Этой осенью Евдокии повезло. На квартиру попросилась к ней Александра Петровна, учительница из восьмилетки. Александра Петровна — горожанка настоящая, всю жизнь в городской школе проработала, в Озерки специально приехала — до пенсии год. Зарплата у нее небольшая, а здесь, при недостатке учителей, хоть на две ставки иди. Александра Петровна семьей не обременена: дочь взрослая, замужем, живут уже много лет отдельно.

Евдокия жиличке страшно обрадовалась: надоело с котом да со стенами разговаривать, а тут живой человек. Была Александра Петровна общительной, любила песни, одним словом, с приездом учительницы необычное для бабки Евдохи веселье поселилось в доме, и теперь она ждала с нетерпением, когда учительница дела свои в школе закончит, домой припожалует. Научила бабка Евдокия Александру Петровну и козу доить. Правда, хоть и много было смеха: до чего же городские непрактичные, козу доить шла, как на муку смертную, ноги у нее подкашивались. Но ничего, научилась, дело это немудреное освоила, и теперь можно было бабке по гостям разъезжать хоть на неделю, хоть на две.

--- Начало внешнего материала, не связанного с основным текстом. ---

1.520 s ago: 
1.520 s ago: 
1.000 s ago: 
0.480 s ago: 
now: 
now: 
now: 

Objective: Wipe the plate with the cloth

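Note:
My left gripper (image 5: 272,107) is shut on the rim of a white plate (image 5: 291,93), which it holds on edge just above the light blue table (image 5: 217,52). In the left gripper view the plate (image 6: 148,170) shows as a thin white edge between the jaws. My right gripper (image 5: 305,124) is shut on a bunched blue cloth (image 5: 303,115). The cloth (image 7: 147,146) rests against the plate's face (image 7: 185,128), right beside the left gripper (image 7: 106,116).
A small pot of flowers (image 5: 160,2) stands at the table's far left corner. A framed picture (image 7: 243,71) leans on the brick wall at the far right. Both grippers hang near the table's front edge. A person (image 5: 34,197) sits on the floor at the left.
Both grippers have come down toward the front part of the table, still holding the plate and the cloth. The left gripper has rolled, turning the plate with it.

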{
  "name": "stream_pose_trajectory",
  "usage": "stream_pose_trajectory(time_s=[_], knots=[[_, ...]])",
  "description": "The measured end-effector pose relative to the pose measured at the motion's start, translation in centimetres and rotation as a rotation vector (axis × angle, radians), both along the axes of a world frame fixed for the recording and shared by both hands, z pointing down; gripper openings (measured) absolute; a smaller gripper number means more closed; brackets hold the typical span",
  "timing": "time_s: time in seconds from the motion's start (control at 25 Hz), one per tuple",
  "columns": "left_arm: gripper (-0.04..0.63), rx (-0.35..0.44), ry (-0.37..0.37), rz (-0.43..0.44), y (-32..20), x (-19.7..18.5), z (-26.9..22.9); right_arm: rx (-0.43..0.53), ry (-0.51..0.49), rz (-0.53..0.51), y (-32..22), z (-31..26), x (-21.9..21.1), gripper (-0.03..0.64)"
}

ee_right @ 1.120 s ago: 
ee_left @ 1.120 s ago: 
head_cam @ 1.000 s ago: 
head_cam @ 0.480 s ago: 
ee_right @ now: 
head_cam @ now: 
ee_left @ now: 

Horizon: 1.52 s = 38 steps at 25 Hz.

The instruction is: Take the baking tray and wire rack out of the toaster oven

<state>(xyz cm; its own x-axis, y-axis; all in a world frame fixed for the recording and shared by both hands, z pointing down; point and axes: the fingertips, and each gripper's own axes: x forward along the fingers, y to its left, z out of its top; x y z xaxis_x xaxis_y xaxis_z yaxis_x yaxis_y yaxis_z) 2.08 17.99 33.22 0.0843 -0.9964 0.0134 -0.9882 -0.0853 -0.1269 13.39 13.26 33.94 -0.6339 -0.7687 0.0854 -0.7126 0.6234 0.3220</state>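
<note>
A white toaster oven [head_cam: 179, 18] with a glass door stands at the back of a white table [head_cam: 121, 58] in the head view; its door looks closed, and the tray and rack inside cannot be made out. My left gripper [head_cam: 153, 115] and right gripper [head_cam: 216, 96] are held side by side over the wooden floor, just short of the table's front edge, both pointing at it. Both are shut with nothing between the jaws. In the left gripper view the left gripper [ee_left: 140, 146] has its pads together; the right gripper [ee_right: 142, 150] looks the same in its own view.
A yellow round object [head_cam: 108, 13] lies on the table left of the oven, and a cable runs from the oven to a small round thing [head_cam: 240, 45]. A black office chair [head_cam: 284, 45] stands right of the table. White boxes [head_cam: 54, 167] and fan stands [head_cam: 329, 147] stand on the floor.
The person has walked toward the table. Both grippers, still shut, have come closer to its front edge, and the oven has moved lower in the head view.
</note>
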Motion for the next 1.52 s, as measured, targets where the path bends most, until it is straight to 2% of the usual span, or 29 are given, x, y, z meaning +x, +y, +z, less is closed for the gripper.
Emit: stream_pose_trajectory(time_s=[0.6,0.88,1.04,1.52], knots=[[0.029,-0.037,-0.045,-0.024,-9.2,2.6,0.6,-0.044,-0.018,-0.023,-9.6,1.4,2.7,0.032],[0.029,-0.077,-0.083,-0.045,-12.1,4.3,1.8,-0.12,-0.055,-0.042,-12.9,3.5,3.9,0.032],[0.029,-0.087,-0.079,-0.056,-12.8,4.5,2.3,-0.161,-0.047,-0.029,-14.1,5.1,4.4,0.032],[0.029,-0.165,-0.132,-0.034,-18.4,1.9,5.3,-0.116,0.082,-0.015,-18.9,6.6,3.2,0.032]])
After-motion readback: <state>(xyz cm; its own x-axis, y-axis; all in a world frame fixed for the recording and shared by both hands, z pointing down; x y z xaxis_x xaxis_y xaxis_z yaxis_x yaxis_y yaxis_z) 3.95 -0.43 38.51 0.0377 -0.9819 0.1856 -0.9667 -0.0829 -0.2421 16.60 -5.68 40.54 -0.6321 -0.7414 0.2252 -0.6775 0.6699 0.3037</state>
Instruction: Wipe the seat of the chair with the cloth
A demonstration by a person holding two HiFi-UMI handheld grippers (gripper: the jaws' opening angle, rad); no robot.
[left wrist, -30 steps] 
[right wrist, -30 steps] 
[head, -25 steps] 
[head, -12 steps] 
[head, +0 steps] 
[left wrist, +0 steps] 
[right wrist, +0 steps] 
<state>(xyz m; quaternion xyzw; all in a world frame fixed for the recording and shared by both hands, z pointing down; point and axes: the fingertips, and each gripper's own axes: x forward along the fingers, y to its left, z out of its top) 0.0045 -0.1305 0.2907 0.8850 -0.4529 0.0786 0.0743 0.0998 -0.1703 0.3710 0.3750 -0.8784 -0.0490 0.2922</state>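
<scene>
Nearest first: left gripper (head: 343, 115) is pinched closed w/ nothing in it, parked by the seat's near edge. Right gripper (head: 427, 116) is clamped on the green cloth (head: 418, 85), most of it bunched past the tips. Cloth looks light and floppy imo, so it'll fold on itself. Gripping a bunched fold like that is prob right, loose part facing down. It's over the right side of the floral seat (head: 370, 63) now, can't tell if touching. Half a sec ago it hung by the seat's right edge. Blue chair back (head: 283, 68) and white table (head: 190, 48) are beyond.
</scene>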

Повод для поездки тоже был приятный: через два дня сыну пятьдесят, первенцу ее, Сергею. А младшее дитя — дочь Серафима, Симочка, недалеко от матери, километров за пять, в соседнем селе жила, так что с ней забот больших не было — глядишь, в воскресенье спешит, гостинцы разные в сумочке, облобызает мать, и у Евдохи на две недели настроение поднимается, по домику своему как на крыльях летает. Симочка перед самой войной родилась, муж-покойник страшно был недоволен, что девочка, все вздыхал: в доме дочь — готовь сундук, от них одно разорение. Нет, не пришлось Николаю ни разоряться, ни любоваться дочерью: ушел из дома и не вернулся, даже где могилка та солдатская, неведомо — пропал без вести муж в первый месяц войны, только и остались, как память, два коротких письма, фиолетовым карандашом в спешке написанные.